■ What the task asks: Down to the last line, print the data that follows exactly, without its pictures.

■ Data excerpt:

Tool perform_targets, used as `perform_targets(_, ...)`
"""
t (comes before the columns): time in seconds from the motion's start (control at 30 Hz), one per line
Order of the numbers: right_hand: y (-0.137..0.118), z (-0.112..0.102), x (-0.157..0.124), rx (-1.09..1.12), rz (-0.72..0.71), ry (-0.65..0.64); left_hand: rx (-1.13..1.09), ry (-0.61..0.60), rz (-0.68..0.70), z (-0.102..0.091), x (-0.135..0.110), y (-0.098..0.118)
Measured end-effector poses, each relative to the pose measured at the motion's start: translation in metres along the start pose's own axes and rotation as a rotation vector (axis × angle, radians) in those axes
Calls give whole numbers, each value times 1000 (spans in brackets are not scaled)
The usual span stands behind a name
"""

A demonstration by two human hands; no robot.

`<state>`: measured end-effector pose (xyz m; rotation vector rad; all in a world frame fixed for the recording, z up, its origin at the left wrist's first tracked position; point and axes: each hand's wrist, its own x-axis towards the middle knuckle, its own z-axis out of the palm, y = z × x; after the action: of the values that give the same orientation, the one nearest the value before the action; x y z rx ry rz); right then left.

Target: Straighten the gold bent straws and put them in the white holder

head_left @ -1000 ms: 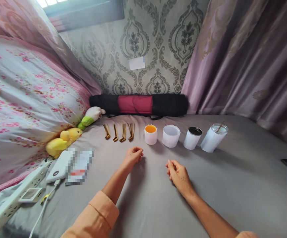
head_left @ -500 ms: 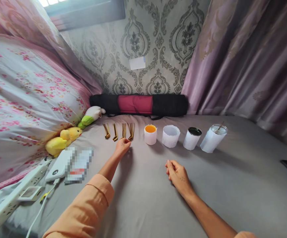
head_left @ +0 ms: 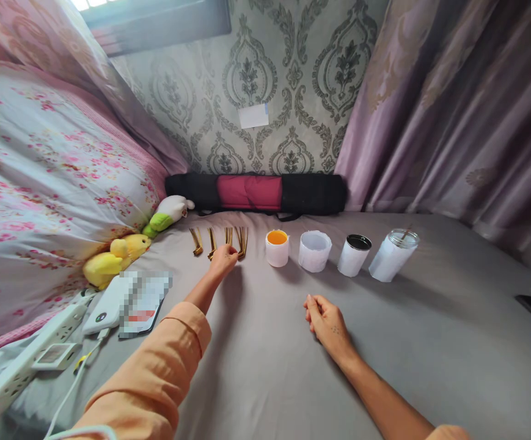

■ Result of this task:
Tool perform_targets, used as `perform_targets(_, ...)`
"""
t (comes before the columns): time in seconds from the motion's start (control at 30 Hz), one per line
Order of the numbers: right_hand: y (-0.137..0.118), z (-0.112..0.102), x (-0.157..0.124), rx (-1.09..1.12), rz (-0.72..0.71), ry (-0.65..0.64); left_hand: rx (-1.13..1.09), ry (-0.61..0.60), rz (-0.68..0.70), z (-0.102..0.091), x (-0.135..0.110), y (-0.098..0.118)
Measured end-effector poses, each relative to the pose measured at the motion's start: translation in metres along the start pose's own axes and rotation as a rotation vector (axis × angle, radians) in those axes
Calls give whole numbers, each value times 1000 (spans in brackets are not scaled)
The usual span stands behind a name
"""

A demonstration by two human hands; no robot.

`<state>`: measured end-effector pose (xyz m; rotation vector rad; all in a world frame fixed for the recording, z up, its origin at the left wrist's first tracked position; point and axes: each hand's wrist, its own x-axis towards the middle knuckle, its own z-axis out of the palm, y = z × x; after the action: of the values that give the same orientation, the one nearest the value before the action; x y z rx ry rz); right then left.

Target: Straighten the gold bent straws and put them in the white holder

head_left @ -1000 ms: 
head_left @ -500 ms: 
head_left @ +0 ms: 

This concludes the exercise.